/---
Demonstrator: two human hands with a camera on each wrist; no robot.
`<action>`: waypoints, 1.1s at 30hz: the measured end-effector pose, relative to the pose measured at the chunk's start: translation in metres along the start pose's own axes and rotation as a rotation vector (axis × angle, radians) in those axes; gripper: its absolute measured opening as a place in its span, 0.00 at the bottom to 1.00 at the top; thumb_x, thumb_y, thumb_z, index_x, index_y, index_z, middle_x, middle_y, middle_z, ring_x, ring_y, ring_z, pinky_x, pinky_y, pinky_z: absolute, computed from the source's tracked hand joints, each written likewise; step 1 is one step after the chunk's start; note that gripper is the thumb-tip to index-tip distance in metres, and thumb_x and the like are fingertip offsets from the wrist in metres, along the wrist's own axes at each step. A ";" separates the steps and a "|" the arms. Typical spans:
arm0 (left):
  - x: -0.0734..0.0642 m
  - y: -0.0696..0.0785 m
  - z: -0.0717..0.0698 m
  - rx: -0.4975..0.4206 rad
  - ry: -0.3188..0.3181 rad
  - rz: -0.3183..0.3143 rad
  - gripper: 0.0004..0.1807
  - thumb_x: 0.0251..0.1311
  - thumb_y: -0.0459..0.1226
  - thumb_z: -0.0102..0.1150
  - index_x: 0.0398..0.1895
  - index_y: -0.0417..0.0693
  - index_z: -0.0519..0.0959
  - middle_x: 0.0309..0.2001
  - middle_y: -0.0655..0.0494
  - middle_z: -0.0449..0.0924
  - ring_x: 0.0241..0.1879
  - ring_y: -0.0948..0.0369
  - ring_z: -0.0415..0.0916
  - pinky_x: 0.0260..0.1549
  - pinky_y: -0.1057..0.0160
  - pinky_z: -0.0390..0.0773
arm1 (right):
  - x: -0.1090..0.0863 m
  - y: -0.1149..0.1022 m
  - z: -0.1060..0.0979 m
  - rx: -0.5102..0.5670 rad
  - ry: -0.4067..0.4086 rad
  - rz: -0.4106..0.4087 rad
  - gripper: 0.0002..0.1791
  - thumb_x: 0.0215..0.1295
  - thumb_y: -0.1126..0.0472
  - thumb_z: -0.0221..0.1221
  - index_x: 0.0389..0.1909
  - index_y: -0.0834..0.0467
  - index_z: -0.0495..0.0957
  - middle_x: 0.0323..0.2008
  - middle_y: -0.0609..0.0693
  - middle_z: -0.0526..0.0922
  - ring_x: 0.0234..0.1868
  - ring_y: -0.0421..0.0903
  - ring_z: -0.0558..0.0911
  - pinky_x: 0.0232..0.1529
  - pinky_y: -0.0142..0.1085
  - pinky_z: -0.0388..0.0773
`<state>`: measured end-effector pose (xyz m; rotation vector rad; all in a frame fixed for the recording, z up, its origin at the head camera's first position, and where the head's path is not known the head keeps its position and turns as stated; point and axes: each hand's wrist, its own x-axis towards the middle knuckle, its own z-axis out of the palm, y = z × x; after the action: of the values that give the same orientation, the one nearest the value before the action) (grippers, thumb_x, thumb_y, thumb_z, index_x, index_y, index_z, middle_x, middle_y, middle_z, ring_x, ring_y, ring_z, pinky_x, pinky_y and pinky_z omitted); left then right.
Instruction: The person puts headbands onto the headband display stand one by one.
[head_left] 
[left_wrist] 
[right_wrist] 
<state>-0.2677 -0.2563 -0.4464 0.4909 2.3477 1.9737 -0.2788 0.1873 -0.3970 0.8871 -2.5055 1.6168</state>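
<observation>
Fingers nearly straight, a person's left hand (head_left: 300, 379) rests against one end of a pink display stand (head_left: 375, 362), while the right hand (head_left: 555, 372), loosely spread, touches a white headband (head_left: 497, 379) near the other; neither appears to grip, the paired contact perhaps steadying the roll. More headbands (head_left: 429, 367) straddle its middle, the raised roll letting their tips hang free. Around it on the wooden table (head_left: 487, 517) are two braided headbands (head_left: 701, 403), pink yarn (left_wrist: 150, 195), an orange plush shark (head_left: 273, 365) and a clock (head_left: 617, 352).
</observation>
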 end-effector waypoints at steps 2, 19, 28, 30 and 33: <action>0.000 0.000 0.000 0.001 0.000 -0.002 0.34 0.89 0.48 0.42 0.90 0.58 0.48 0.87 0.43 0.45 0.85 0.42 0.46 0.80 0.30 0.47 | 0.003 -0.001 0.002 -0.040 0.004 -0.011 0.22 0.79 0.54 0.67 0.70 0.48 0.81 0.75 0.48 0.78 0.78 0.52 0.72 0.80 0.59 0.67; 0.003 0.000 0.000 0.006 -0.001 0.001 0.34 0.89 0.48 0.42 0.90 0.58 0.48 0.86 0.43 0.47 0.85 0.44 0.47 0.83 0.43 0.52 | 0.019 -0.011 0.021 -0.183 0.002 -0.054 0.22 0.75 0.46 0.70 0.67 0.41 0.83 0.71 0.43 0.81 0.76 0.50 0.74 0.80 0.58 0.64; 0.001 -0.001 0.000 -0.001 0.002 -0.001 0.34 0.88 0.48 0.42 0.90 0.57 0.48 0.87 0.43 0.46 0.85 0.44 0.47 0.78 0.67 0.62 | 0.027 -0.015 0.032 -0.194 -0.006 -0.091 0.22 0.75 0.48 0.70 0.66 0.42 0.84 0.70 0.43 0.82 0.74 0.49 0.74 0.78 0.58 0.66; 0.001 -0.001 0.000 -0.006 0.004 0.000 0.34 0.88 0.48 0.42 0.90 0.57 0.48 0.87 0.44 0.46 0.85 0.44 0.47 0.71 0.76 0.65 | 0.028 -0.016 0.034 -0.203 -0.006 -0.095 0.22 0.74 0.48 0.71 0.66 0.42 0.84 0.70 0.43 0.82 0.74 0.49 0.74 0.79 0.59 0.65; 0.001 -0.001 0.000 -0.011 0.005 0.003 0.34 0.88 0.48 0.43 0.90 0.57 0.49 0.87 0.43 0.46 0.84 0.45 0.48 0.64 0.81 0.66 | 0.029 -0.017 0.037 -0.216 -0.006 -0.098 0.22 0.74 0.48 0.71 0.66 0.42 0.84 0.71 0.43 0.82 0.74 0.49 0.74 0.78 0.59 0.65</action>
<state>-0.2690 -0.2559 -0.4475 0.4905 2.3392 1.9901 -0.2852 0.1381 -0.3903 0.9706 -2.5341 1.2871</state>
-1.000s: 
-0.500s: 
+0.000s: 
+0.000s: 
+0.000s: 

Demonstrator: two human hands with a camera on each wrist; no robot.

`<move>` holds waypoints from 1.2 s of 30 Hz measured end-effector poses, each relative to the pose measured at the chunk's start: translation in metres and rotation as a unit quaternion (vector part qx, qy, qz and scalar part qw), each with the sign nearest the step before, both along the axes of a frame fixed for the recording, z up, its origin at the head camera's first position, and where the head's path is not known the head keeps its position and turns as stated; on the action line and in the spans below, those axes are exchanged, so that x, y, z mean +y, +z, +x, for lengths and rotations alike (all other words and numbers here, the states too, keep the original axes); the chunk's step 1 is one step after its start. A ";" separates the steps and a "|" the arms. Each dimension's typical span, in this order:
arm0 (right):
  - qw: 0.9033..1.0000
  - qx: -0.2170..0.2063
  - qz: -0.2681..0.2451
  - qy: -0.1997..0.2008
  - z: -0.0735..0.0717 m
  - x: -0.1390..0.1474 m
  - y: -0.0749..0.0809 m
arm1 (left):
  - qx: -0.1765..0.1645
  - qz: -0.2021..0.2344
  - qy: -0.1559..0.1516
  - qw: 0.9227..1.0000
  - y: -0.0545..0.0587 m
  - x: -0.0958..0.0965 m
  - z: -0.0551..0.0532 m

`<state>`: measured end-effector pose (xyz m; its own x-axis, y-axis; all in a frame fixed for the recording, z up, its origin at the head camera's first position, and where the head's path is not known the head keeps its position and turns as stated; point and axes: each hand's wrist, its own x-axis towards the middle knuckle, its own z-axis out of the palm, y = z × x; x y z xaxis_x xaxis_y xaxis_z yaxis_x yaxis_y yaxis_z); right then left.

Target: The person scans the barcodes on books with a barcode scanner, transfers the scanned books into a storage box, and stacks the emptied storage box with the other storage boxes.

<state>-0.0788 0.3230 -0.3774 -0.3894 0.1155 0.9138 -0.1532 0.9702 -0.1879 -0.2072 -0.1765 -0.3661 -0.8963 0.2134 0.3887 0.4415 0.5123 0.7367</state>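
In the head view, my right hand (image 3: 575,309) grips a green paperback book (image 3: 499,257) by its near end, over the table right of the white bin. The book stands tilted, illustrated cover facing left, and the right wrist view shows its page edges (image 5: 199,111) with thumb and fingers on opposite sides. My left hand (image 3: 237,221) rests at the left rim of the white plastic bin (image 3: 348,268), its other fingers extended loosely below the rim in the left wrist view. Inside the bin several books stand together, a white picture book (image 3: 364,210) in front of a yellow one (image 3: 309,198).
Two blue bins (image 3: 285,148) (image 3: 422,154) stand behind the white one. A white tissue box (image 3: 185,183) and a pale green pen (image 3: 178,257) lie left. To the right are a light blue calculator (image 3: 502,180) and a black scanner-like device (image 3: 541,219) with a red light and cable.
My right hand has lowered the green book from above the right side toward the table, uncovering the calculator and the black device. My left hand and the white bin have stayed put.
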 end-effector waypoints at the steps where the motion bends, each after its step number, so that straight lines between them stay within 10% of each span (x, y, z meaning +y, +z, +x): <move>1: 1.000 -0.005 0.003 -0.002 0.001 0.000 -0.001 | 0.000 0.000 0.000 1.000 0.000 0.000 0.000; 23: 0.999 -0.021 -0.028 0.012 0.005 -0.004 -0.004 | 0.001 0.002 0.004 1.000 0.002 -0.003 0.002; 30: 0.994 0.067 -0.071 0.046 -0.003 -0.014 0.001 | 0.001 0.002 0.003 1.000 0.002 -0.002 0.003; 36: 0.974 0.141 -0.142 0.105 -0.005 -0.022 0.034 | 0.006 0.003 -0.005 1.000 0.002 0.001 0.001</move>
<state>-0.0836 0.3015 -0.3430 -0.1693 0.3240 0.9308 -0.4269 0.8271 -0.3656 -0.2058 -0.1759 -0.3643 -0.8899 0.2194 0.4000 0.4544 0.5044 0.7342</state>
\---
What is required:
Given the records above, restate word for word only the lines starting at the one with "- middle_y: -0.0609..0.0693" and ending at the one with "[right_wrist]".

Answer space:
  - middle_y: -0.0609..0.0693
  - middle_z: -0.0526..0.0922
  - ring_x: 0.0234..0.1868
  - ring_y: -0.0421..0.0903
  - ring_z: -0.0558..0.0911
  - pinky_x: 0.0232..0.1529
  - pinky_y: -0.0142..0.1085
  - pinky_z: -0.0388..0.0773
`<state>`: measured end-effector pose (xyz m; rotation vector rad; all in a frame fixed for the recording, z up, its origin at the head camera's first position, and where the head's path is not known the head keeps its position and turns as stated; point and axes: each hand's wrist, its own x-axis towards the middle knuckle, its own z-axis out of the palm, y = z × x; after the action: of the values that give the same orientation, the one nearest the value before the action) (grippers, thumb_x, thumb_y, thumb_z, index_x, index_y, index_z, middle_x, middle_y, middle_z, ring_x, ring_y, ring_z, pinky_x, pinky_y and pinky_z omitted); left then right.
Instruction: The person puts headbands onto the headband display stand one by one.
[head_left] 
[left_wrist] 
[right_wrist] 

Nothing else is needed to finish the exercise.